Visualizing Sensor Data

December 13, 2016 | ProgressTH

Over the weekend, FabCafe Bangkok (Facebook) hosted a two-day workshop gathering engineers, designers, and farmers for their second FarmHack event. Two teams worked on two projects; a weather station connected to the Internet, and a bee counter for measuring the health of a bee hive.


Our team worked on the weather station. Using the NodeMCU (a development board with a WiFi chip on board) a light sensor and a combination temperature and humidity sensor, we were able to gather and send 3 readings to the Internet using a service called ThingSpeak.

ThingSpeak allows users to gather and use information for a variety of Internet of Things (IoT) projects. In our case, we wanted to collect and visualize the sensor data.

Visualization via ThingSpeak can be embedded into any website with code automatically produced within your ThingSpeak channel.

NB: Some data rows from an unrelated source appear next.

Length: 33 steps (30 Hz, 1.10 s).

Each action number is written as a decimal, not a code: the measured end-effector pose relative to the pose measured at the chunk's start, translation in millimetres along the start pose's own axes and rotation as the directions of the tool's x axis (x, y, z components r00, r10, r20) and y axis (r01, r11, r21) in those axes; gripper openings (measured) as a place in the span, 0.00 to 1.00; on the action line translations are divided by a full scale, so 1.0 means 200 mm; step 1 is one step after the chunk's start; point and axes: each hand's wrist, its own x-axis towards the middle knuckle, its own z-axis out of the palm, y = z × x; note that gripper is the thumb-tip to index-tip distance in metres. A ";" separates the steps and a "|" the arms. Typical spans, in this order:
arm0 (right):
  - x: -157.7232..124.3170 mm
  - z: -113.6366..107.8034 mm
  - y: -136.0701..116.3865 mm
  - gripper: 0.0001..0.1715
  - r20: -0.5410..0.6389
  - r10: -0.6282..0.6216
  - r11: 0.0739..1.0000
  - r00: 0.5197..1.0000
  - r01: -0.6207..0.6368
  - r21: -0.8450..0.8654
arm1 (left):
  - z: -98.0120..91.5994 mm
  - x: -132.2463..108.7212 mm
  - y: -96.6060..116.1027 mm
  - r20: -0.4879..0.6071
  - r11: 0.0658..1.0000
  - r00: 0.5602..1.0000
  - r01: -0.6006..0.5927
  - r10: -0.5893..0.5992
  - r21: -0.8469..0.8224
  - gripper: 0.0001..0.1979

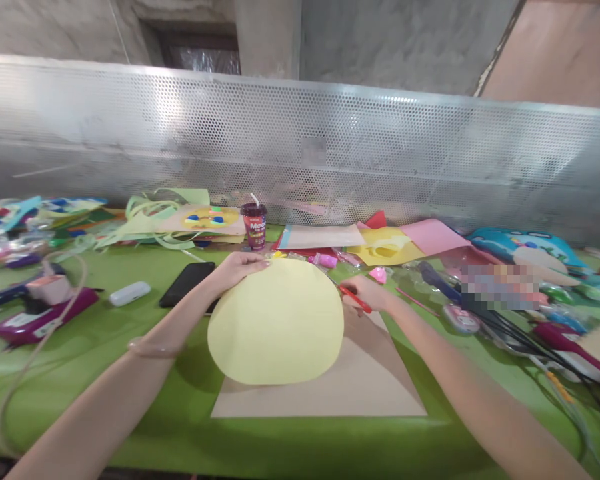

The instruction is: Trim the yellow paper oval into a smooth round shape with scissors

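A large rounded sheet of pale yellow paper [280, 327] is held up over the table in front of me. My left hand [241, 269] pinches its upper left edge. At the right edge of the yellow paper, my right hand [363, 293] is closed around red-handled scissors [356, 300]; the blades are mostly hidden, and I cannot tell whether they touch the paper. Beneath lies a flat beige sheet [380, 380], partly covered by the yellow paper and its shadow.
Behind my left forearm lies a black phone [187, 283], with a white case [130, 293] beside it. A purple drink cup [255, 227] with a straw stands at the back. Purple glue guns [45, 320], cables and craft scraps crowd both sides. A perforated metal panel [280, 147] borders the table.
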 end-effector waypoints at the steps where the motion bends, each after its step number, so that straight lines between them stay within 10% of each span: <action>1: 0.00 0.00 0.00 0.05 -0.003 0.005 1.000 1.000 -0.005 -0.005 | 0.00 0.00 0.00 0.005 1.000 1.000 0.004 -0.004 -0.002 0.22; 33: 0.01 0.01 -0.03 0.05 0.008 -0.057 0.990 0.998 0.058 -0.126 | 0.00 0.00 0.00 0.057 0.998 0.997 0.044 -0.042 -0.043 0.20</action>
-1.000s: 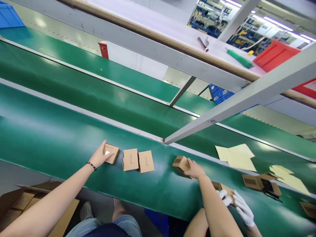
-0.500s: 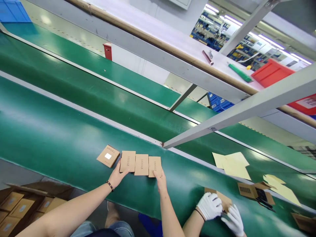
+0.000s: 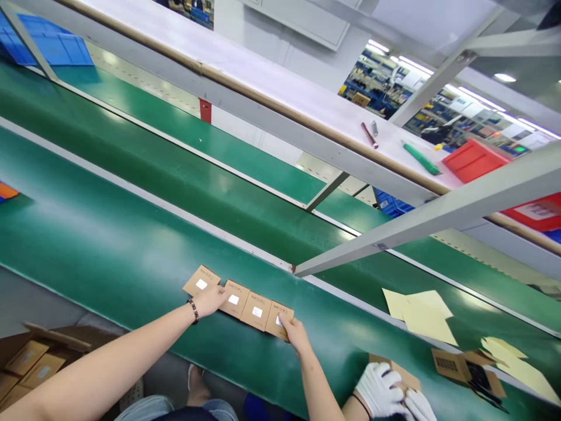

Below is the Temperature graph produced live from the weather station constructed at FarmHack 2.0 at FabCafe Bangkok. The weather station is currently operating on our desk. As long as it's plugged in, it will provide live updates of the temperature as well as the last 3 hours of temperatures collected.



Currently the limit seems to be 101 field entries and in our case, this means only about 3 hours of data can be downloaded into Google Docs into Sheets at a time. But there is probably a way to automate this so no data is lost and all points are collected in real-time. So for instance, the station was set up last evening, but this morning when we manually downloaded the data to put into a spreadsheet in Google Docs, only the last 101 points (about 3 hours of data) were imported.

Refining this will allow us to provide data visualizations and databases for farms (or any location wishing to collect sensor data).

The next step will be to create actual weather stations that can cope with external conditions, accurately collect environmental data by using appropriate enclosures (see Stevenson Screens) and include sensors that suit each location.

The stations need to be solar powered, so what we learned from the previous FarmHack event can be applied to the creation of these stations.

We also need to work on WiFi range, either extending the range of the NodeMCU boards we are using by including antennas, or creating relay stations. 

We learned a lot doing this project, and we will create a step by step tutorial, perhaps even a video, to help others recreate what we've done so far.